Your assignment:
Copy nothing but the text: repeat each entry exactly and drop the images.

Exercise material:
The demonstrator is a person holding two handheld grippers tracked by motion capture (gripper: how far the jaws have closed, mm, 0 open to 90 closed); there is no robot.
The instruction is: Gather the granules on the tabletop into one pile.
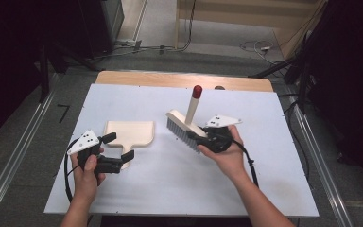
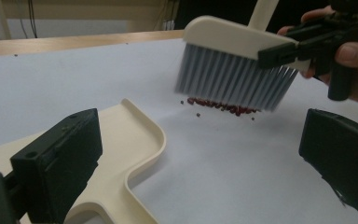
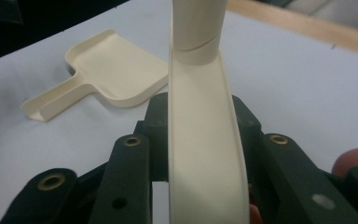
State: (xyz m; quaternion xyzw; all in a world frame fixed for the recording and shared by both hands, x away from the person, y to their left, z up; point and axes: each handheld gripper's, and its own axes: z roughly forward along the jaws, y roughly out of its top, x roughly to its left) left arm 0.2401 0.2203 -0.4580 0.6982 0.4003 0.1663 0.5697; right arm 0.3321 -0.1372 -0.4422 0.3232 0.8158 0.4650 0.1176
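Observation:
A cream brush (image 1: 185, 124) with grey bristles and a red-tipped handle hangs tilted over the middle of the white table. My right gripper (image 1: 194, 137) is shut on its head; in the right gripper view the jaws (image 3: 205, 154) clamp the cream back of the brush (image 3: 200, 140). Under the bristles (image 2: 233, 81) lies a small heap of dark red crumbs (image 2: 219, 106). A cream dustpan (image 1: 128, 132) lies flat to the left. My left gripper (image 1: 118, 146) stands open at the dustpan's handle (image 2: 116, 186), which lies by one jaw.
The white table top (image 1: 170, 184) ends in a wooden strip (image 1: 184, 79) at the far side. Metal rails (image 1: 9, 165) run along both sides of the table. Cables (image 1: 255, 46) lie on the floor beyond it, with dark equipment at the left and right.

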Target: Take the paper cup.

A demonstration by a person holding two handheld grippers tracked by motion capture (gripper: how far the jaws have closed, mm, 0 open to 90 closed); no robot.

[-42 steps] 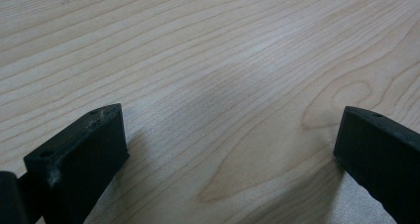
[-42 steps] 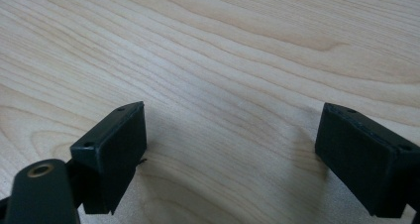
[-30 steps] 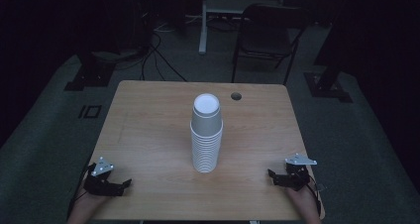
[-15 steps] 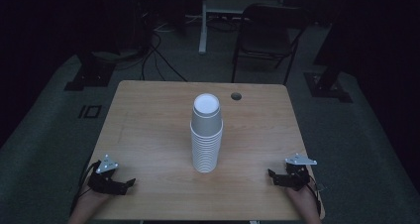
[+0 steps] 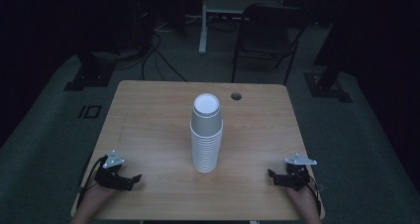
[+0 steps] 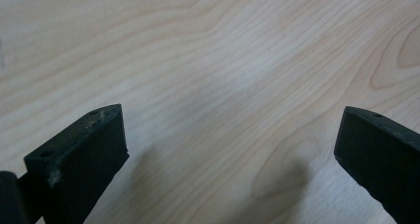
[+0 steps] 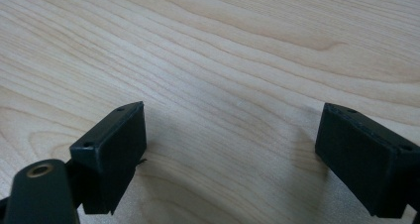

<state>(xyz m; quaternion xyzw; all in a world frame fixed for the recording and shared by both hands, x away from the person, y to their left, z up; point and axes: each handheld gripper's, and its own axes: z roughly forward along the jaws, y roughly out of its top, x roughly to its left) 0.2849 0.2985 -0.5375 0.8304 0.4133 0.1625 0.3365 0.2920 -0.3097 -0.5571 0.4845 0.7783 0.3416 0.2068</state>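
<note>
1. Centrally in the high view, we see a stack of white paper cups (image 5: 206, 135) standing upright on the wooden table (image 5: 148, 120), its open mouth facing up.
2. At lower left of that view, we find the left gripper (image 5: 130, 180) resting on the table, well apart from the stack; in its own view, the left gripper's jaws stand wide apart over bare wood grain, with nothing between them.
3. At lower right, the right gripper (image 5: 274, 176) lies near the table's front edge; its own view likewise shows jaws spread, gripping nothing.
4. Beyond the table, at upper centre, we note a dark folding chair (image 5: 267, 35) on the floor.
</note>
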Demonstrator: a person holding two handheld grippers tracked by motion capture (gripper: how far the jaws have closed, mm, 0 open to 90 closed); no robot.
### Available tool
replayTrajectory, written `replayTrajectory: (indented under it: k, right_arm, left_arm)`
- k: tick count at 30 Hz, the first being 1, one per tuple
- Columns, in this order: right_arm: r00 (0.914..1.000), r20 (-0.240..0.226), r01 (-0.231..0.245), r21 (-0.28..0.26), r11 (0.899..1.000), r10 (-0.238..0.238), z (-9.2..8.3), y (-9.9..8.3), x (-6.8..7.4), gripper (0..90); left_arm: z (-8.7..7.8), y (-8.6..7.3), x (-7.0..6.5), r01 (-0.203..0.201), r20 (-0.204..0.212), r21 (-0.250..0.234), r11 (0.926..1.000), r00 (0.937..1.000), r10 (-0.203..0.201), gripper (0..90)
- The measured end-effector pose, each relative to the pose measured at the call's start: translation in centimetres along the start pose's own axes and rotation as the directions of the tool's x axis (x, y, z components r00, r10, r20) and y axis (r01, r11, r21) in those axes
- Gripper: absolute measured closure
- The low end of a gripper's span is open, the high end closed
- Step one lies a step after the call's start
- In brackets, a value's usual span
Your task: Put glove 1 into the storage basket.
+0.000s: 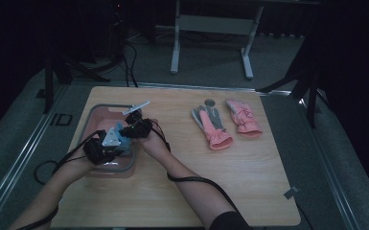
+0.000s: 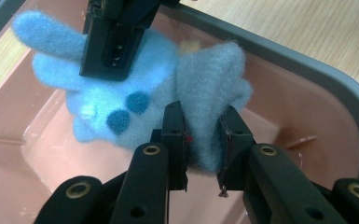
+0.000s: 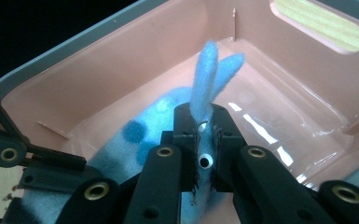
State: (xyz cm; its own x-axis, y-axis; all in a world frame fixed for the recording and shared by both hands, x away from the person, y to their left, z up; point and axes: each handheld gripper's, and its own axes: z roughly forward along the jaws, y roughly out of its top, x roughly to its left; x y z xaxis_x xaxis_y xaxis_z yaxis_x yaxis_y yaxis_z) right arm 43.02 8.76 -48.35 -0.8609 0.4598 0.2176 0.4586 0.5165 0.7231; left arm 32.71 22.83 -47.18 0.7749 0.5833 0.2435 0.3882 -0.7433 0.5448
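- High view: a person's two forearms come in from the bottom of the frame to a pink bin (image 1: 94,116) with a grey rim at the left of a wooden table (image 1: 249,182).
- The left claw (image 1: 106,152) sits at the bin's lower left edge and the right claw (image 1: 133,130) just up and right of it. A blue fleece glove (image 1: 118,131) lies between them, inside the bin.
- At the right of centre on the table lie two pink gloves (image 1: 212,125), side by side and well apart from the bin.
- Left gripper view: the left claw (image 2: 204,140) at lower centre is clenched on a fold of the blue fleece glove (image 2: 149,79) at its cuff end. The glove bears dark blue dots, and its fingers point to the upper left of the frame.
- The right claw (image 2: 114,56) comes down from the top of the frame and clamps the glove near its fingers. The bin's pink wall (image 2: 303,116) lies behind, with the table in the upper right corner.
- Right gripper view: the right claw (image 3: 204,140) at lower centre is clenched tight on the glove (image 3: 135,135); two blue fingers stick up above its tips. The glove hangs over the floor of the bin (image 3: 135,56), and part of the left claw shows at the lower left edge.
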Motion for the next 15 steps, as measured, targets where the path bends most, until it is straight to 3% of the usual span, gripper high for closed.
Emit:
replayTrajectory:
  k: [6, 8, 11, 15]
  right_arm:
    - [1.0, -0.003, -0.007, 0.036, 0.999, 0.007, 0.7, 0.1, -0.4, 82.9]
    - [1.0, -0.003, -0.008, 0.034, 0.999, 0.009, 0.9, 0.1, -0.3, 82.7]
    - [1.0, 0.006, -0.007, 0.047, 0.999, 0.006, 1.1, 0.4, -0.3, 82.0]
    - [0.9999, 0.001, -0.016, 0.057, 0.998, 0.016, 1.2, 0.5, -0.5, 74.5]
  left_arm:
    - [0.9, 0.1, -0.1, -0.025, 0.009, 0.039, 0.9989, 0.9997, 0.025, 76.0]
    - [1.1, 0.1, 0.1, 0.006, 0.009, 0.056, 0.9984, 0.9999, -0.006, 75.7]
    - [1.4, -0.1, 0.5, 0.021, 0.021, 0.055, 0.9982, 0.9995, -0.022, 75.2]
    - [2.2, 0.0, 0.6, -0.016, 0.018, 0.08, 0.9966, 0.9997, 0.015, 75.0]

Output for this exercise:
The demonstrator is a person holding two handheld grippers tracked by motion capture (gripper: how far the jaws have closed, mm, 0 open to 90 closed); there is no robot.
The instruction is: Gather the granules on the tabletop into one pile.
State: (xyz m; quaternion xyzw; all in a world frame fixed for the recording and shared by both hands, x away from the person, y to their left, z up; point and axes: each handheld gripper's, and its own axes: z roughly forward along the jaws, y roughly out of its top, x roughly to its left) left arm 0.2401 0.2203 -0.4580 0.6982 0.4003 0.1663 0.5697; right arm 0.3321 -0.1372 -0.4422 0.3232 0.8158 0.4650 0.1176
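Observation:
A cream brush (image 1: 185, 124) with grey bristles and a red-tipped handle hangs tilted over the middle of the white table. My right gripper (image 1: 194, 137) is shut on its head; in the right gripper view the jaws (image 3: 205, 154) clamp the cream back of the brush (image 3: 200, 140). Under the bristles (image 2: 233, 81) lies a small heap of dark red crumbs (image 2: 219, 106). A cream dustpan (image 1: 128, 132) lies flat to the left. My left gripper (image 1: 118, 146) stands open at the dustpan's handle (image 2: 116, 186), which lies by one jaw.
The white table top (image 1: 170, 184) ends in a wooden strip (image 1: 184, 79) at the far side. Metal rails (image 1: 9, 165) run along both sides of the table. Cables (image 1: 255, 46) lie on the floor beyond it, with dark equipment at the left and right.
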
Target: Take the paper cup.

A demonstration by a person holding two handheld grippers tracked by motion capture (gripper: how far the jaws have closed, mm, 0 open to 90 closed); no robot.

[-42 steps] 
[-42 steps] 
[-30 steps] 
[-15 steps] 
[+0 steps] 
[+0 steps] 
[+0 steps] 

<state>(xyz m; quaternion xyzw; all in a world frame fixed for the recording and shared by both hands, x away from the person, y to their left, z up; point and axes: each handheld gripper's, and its own axes: z roughly forward along the jaws, y roughly out of its top, x roughly to its left) 0.2849 0.2985 -0.5375 0.8304 0.4133 0.1625 0.3365 0.2920 -0.3097 -0.5571 0.4845 0.7783 0.3416 0.2068</state>
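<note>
1. Centrally in the high view, we see a stack of white paper cups (image 5: 206, 135) standing upright on the wooden table (image 5: 148, 120), its open mouth facing up.
2. At lower left of that view, we find the left gripper (image 5: 130, 180) resting on the table, well apart from the stack; in its own view, the left gripper's jaws stand wide apart over bare wood grain, with nothing between them.
3. At lower right, the right gripper (image 5: 274, 176) lies near the table's front edge; its own view likewise shows jaws spread, gripping nothing.
4. Beyond the table, at upper centre, we note a dark folding chair (image 5: 267, 35) on the floor.
</note>
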Demonstrator: a person holding two handheld grippers tracked by motion capture (gripper: how far the jaws have closed, mm, 0 open to 90 closed); no robot.
### Available tool
replayTrajectory, written `replayTrajectory: (indented under it: k, right_arm, left_arm)`
- k: tick count at 30 Hz, the first being 1, one per tuple
- Columns, in this order: right_arm: r00 (0.914..1.000), r20 (-0.240..0.226), r01 (-0.231..0.245), r21 (-0.28..0.26), r11 (0.899..1.000), r10 (-0.238..0.238), z (-9.2..8.3), y (-9.9..8.3), x (-6.8..7.4), gripper (0..90); left_arm: z (-8.7..7.8), y (-8.6..7.3), x (-7.0..6.5), r01 (-0.203..0.201), r20 (-0.204..0.212), r21 (-0.250..0.234), r11 (0.926..1.000), r00 (0.937..1.000), r10 (-0.203..0.201), gripper (0..90)
- The measured end-effector pose, each relative to the pose measured at the call's start: translation in centimetres along the start pose's own axes and rotation as the directions of the tool's x axis (x, y, z components r00, r10, r20) and y axis (r01, r11, r21) in those axes
- Gripper: absolute measured closure
- The low end of a gripper's span is open, the high end closed
- Step one lies a step after the call's start
- In brackets, a value's usual span
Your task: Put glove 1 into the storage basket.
+0.000s: 
+0.000s: 
+0.000s: 
State: (xyz cm; its own x-axis, y-axis; all in a world frame fixed for the recording and shared by both hands, x away from the person, y to their left, z up; point and axes: each handheld gripper's, and its own axes: z roughly forward along the jaws, y roughly out of its top, x roughly to its left; x y z xaxis_x xaxis_y xaxis_z yaxis_x yaxis_y yaxis_z) right arm 43.02 8.76 -48.35 -0.8609 0.4598 0.2176 0.4586 0.5165 0.7231; left arm 32.71 22.83 -47.18 0.7749 0.5833 0.2435 0.3882 -0.7433 0.5448
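- High view: a person's two forearms come in from the bottom of the frame to a pink bin (image 1: 94,116) with a grey rim at the left of a wooden table (image 1: 249,182).
- The left claw (image 1: 106,152) sits at the bin's lower left edge and the right claw (image 1: 133,130) just up and right of it. A blue fleece glove (image 1: 118,131) lies between them, inside the bin.
- At the right of centre on the table lie two pink gloves (image 1: 212,125), side by side and well apart from the bin.
- Left gripper view: the left claw (image 2: 204,140) at lower centre is clenched on a fold of the blue fleece glove (image 2: 149,79) at its cuff end. The glove bears dark blue dots, and its fingers point to the upper left of the frame.
- The right claw (image 2: 114,56) comes down from the top of the frame and clamps the glove near its fingers. The bin's pink wall (image 2: 303,116) lies behind, with the table in the upper right corner.
- Right gripper view: the right claw (image 3: 204,140) at lower centre is clenched tight on the glove (image 3: 135,135); two blue fingers stick up above its tips. The glove hangs over the floor of the bin (image 3: 135,56), and part of the left claw shows at the lower left edge.
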Motion for the next 15 steps, as measured, targets where the path bends most, until it is straight to 3% of the usual span, gripper high for closed.
Emit:
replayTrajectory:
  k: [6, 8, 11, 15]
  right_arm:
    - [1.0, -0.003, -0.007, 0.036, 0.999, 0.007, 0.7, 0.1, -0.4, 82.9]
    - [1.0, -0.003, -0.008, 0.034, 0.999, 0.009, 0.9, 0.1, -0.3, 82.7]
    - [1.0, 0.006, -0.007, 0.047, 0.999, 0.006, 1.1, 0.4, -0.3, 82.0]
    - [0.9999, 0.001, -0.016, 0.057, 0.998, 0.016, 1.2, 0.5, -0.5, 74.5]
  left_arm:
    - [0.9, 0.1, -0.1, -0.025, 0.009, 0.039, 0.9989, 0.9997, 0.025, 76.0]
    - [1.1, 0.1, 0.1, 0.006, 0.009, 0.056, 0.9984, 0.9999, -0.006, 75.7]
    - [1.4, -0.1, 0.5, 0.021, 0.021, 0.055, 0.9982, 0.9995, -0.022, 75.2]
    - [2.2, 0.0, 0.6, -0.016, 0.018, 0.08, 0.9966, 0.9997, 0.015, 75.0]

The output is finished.